Video filmed and edited for TV is typically created and viewed in landscape, but problematically, aspect ratios like 16:9 and 4:3 don't always fit the display being used for viewing. Fortunately, Google is on the case. It today detailed AutoFlip, an open source tool for intelligent video reframing. Given a video and a target dimension, it analyzes the video content and develops optimal tracking and cropping strategies, after which it produces an output video with the same duration in the desired aspect ratio.

As Google Research senior software engineer Nathan Frey and senior software engineer Zheng Sun note in a blog post, traditional approaches for reframing video usually involve static cropping, which often leads to unsatisfactory results. More bespoke approaches are superior, but they typically require video curators to manually identify salient content in each frame, track their transitions from frame to frame, and adjust crop regions accordingly throughout the video.

By contrast, AutoFlip is completely automatic thanks to AI object detection and tracking technologies that intelligently understand video content. The system detects changes in the composition that signify scene changes in order to isolate scenes for processing. And within each shot, it uses video analysis to identify salient content before reframing the scene, chiefly by selecting an optimized camera mode and path.

To detect when a shot in a video changes, AutoFlip computes the color histogram of each frame and compares this with prior frames. If the distribution of frame colors changes at a different rate than a sliding historical window, a shot change is signaled. AutoFlip buffers the video until the scene is complete before making reframing decisions in order to optimize the reframing for the entire scene.

AutoFlip also taps AI-based object detection models to find interesting content in the frame, like people, animals, text overlays, logos, and motion. Face and object detection models are integrated with AutoFlip through MediaPipe, a framework that enables the development of pipelines for processing multimodal data, which uses Google's TensorFlow Lite machine learning framework on processors. This structure allows AutoFlip to be extensible, according to Google, so developers can add detection algorithms for different use cases and video content.

AutoFlip automatically chooses a reframing strategy -- stationary, panning, or tracking -- depending on the way objects behave during the scene. In stationary mode, the reframed camera viewport is fixed in a position (like a stationary tripod) where important content can be viewed throughout the majority of the scene. Panning mode moves the viewport at a constant velocity, on the other hand, while tracking mode provides continuous and steady tracking of objects as they move around within the frame.

Based on which reframing strategy is selected, AutoFlip determines a cropping window for each frame while preserving the content of interest.
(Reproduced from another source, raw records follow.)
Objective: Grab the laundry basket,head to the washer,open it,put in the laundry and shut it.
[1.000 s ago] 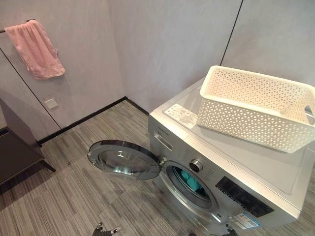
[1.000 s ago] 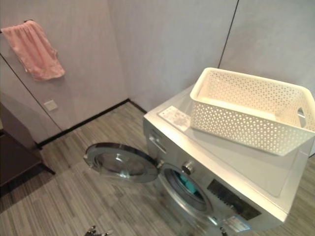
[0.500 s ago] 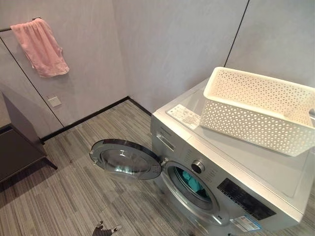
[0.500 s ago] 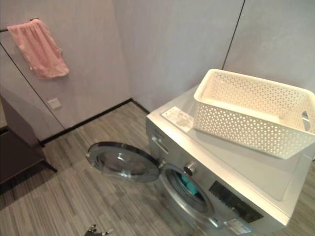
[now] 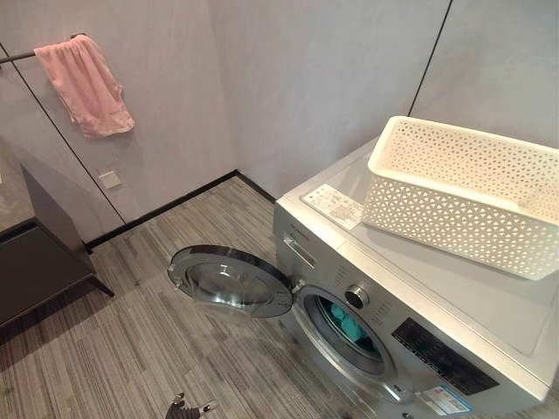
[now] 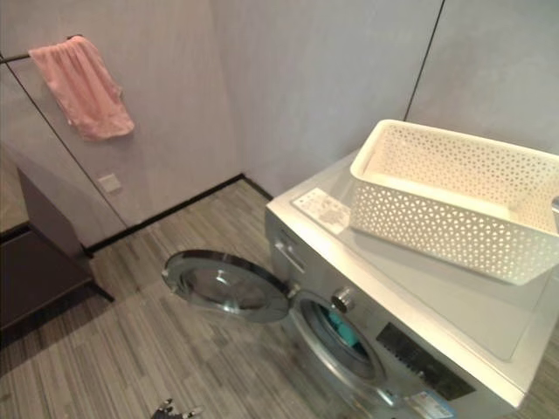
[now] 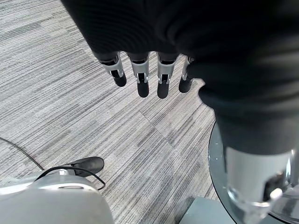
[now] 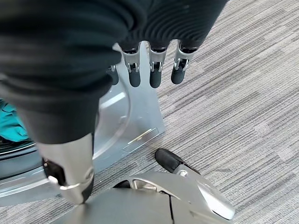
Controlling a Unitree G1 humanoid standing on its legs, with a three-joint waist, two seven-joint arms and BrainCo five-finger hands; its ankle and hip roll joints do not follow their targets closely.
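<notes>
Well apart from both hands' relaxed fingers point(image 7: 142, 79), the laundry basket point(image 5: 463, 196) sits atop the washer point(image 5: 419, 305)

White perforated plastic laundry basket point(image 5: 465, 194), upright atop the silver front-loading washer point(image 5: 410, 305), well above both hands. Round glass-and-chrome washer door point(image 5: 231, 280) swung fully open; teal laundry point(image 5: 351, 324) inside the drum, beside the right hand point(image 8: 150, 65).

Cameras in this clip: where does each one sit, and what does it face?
Left and right eye views: on the head, looking down at the washer, its open door and the basket on top.
Left wrist view: along the left hand, facing floor.
Right wrist view: along the right hand, facing floor and the washer's base; shares the teal laundry with the eye views.
</notes>
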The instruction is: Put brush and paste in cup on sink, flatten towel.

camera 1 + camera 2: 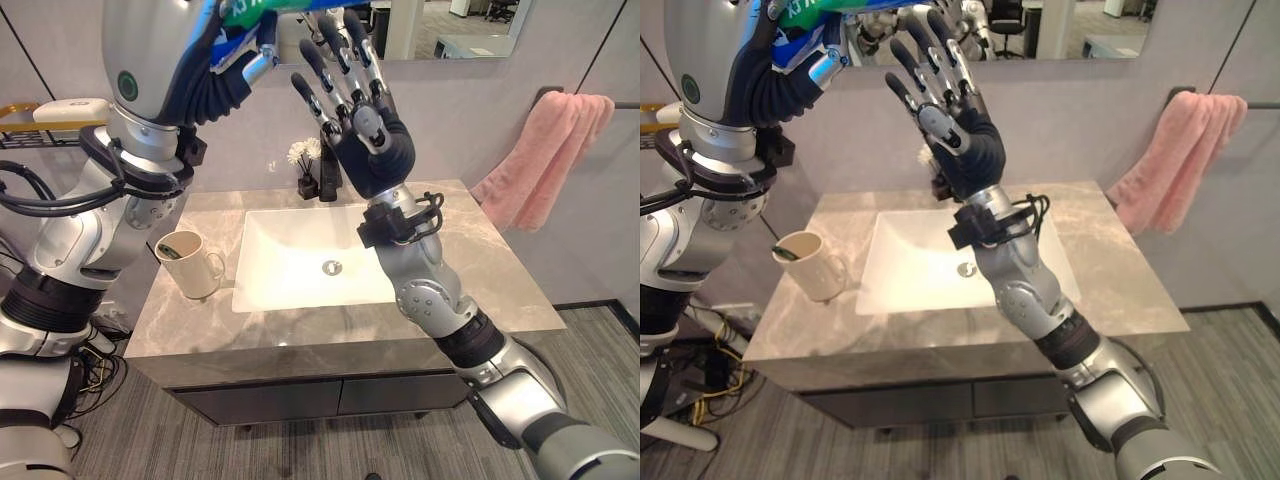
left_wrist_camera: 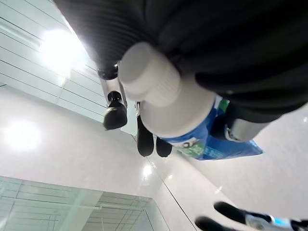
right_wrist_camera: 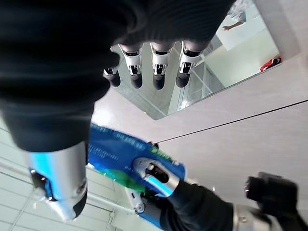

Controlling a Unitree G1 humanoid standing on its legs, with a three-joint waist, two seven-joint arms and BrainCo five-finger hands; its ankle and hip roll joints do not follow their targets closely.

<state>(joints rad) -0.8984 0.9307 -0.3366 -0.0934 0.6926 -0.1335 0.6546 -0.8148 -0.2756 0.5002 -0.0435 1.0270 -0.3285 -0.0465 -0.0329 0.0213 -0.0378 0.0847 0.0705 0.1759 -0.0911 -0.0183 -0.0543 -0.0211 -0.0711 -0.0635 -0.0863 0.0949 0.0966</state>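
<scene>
The left hand (image 1: 235,55) is raised high above the counter, fingers curled round a blue-and-green toothpaste tube (image 2: 192,130) with a white cap. The right hand (image 1: 355,110) is lifted just beside it over the sink (image 1: 300,260), fingers spread and straight, holding nothing. The cream mug (image 1: 190,262) left of the basin seems to hold a dark brush. A pink towel (image 1: 545,155) hangs bunched on the wall rail
</scene>
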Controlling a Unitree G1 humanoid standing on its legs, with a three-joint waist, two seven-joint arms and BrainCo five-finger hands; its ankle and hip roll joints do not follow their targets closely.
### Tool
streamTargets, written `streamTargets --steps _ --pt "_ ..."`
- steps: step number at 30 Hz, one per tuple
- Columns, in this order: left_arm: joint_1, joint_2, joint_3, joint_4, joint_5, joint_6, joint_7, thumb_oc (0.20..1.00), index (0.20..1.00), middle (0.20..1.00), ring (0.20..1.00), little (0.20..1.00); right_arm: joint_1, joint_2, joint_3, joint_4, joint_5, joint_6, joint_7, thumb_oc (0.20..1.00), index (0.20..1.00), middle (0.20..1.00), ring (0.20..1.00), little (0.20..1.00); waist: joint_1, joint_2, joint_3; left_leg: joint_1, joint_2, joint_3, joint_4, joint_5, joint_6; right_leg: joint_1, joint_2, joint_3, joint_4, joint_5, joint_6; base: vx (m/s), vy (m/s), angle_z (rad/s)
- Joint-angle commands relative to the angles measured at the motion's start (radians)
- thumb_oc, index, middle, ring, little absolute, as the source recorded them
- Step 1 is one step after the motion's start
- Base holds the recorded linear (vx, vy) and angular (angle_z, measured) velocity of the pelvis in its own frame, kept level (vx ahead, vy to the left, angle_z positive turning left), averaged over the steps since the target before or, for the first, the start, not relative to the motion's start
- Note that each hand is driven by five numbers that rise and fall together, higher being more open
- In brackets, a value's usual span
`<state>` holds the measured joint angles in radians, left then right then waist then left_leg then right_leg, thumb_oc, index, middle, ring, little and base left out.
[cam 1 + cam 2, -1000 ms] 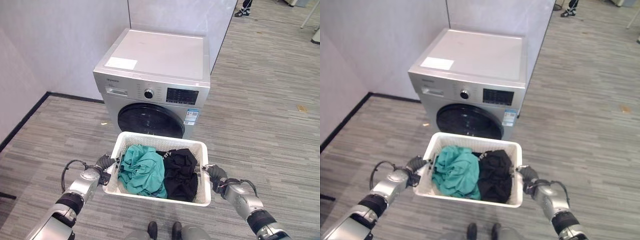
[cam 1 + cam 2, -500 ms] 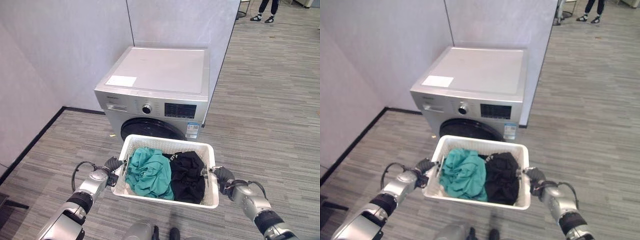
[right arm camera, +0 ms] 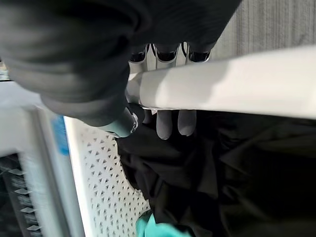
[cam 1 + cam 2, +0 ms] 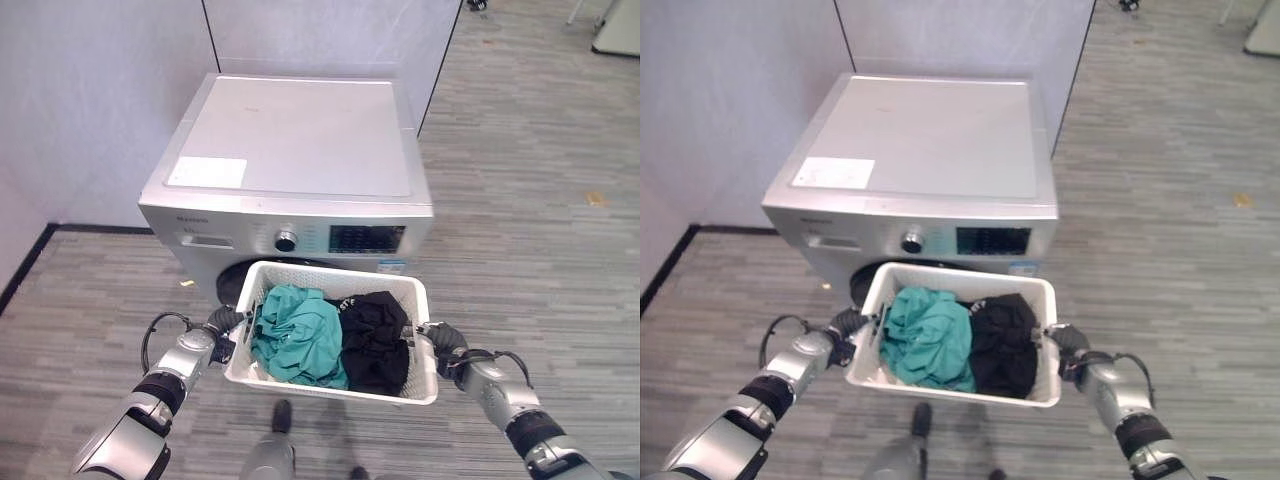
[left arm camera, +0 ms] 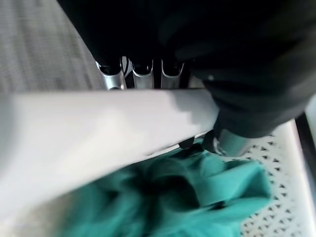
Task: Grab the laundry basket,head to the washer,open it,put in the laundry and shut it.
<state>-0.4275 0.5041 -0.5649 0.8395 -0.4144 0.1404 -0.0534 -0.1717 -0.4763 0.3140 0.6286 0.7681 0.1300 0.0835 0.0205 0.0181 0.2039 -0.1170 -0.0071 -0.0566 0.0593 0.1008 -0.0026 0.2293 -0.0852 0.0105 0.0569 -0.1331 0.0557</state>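
Observation:
I hold a white perforated laundry basket (image 4: pixel 330 278) up in front of the silver front-loading washer (image 4: pixel 295 140). My left hand (image 4: pixel 224 324) is curled round the basket's left rim (image 5: pixel 98 123), fingers (image 5: pixel 133 79) wrapped under it. My right hand (image 4: pixel 443 344) grips the right rim (image 3: pixel 237 84) the same way. Inside lie a teal garment (image 4: pixel 298 334) on the left and a black garment (image 4: pixel 375 336) on the right. The washer's dark round door (image 4: pixel 228 289) is mostly hidden behind the basket and looks closed.
The washer stands against a pale grey wall (image 4: pixel 90 90), with a partition panel (image 4: pixel 330 35) behind it. A white sheet (image 4: pixel 207 172) lies on the washer's top. Grey wood-look floor (image 4: pixel 530 220) stretches open to the right.
The whole view has shifted: the washer now looms larger and closer, its top seen more from above. Both hands keep the same hold on the basket.

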Motion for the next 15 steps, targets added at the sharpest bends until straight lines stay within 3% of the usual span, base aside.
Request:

A configuration graph provides settings for reframing such that if it becomes impossible to cover all the required region, the system will automatically switch to a less aggressive strategy by applying a letterbox effect, padding the image to fill the frame. AutoFlip will draw on the background color (if it's a solid color) to ensure the padding blends in, or otherwise use a blurred version of the original frame.

The researchers leave to future work improving AutoFlip's ability to detect "objects relevant to the intent of the video," such as speaker detection for interviews or animated face detection on cartoons, and ensuring input video with overlays on the edges of the screen (such as text or logos) aren't cropped from the view. But they assert that even in its current form, AutoFlip will "reduce the barriers to ... design creativity."

"By combining text/logo detection and image inpainting technology, we hope that future versions of AutoFlip can reposition foreground objects to better fit the new aspect ratios. [And] in situations where padding is required, deep uncrop technology could provide improved ability to expand beyond the original viewable area," wrote Frey and Sun. "We are excited to release this tool directly to developers and filmmakers, reducing the barriers to their design creativity and reach through the automation of video editing. The ability to adapt any video format to various aspect ratios is becoming increasingly important as the diversity of devices for video content consumption continues to rapidly increase."